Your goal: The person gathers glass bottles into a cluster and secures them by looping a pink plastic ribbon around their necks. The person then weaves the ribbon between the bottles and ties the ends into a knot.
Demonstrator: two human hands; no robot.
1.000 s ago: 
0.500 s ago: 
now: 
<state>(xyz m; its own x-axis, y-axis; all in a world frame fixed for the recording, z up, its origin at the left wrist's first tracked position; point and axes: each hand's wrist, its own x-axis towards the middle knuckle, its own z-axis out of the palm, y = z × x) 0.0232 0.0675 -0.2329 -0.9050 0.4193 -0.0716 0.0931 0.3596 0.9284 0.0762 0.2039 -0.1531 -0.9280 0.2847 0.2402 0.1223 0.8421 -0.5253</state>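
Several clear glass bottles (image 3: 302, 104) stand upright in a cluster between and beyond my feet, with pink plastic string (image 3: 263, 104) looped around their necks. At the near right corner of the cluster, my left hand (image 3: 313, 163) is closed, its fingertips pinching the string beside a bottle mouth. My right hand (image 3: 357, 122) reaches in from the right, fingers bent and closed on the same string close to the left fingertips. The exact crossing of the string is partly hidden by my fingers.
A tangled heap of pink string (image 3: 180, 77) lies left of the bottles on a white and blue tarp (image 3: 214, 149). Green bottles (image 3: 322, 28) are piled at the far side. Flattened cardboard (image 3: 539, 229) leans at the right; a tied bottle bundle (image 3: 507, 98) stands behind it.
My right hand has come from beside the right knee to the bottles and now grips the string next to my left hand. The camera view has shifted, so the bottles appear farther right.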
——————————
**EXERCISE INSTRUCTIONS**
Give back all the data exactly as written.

**SOLVED EXERCISE**
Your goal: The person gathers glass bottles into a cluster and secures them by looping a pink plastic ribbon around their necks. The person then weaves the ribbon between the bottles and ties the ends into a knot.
Demonstrator: two human hands; no robot.
1.000 s ago: 
0.500 s ago: 
now: 
<state>(xyz m; its own x-axis, y-axis; all in a world frame fixed for the recording, z up, its origin at the left wrist's first tracked position; point and axes: each hand's wrist, its own x-axis towards the middle knuckle, its own z-axis out of the palm, y = z × x) 0.0232 0.0675 -0.2329 -0.9050 0.4193 -0.0716 0.0931 0.3596 0.9284 0.0762 0.2039 -0.1531 -0.9280 0.2847 0.2402 0.1223 0.8421 -0.5253</state>
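Several clear glass bottles (image 3: 302, 104) stand upright in a cluster between and beyond my feet, with pink plastic string (image 3: 263, 104) looped around their necks. At the near right corner of the cluster, my left hand (image 3: 313, 163) is closed, its fingertips pinching the string beside a bottle mouth. My right hand (image 3: 357, 122) reaches in from the right, fingers bent and closed on the same string close to the left fingertips. The exact crossing of the string is partly hidden by my fingers.
A tangled heap of pink string (image 3: 180, 77) lies left of the bottles on a white and blue tarp (image 3: 214, 149). Green bottles (image 3: 322, 28) are piled at the far side. Flattened cardboard (image 3: 539, 229) leans at the right; a tied bottle bundle (image 3: 507, 98) stands behind it.
My right hand has come from beside the right knee to the bottles and now grips the string next to my left hand. The camera view has shifted, so the bottles appear farther right.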

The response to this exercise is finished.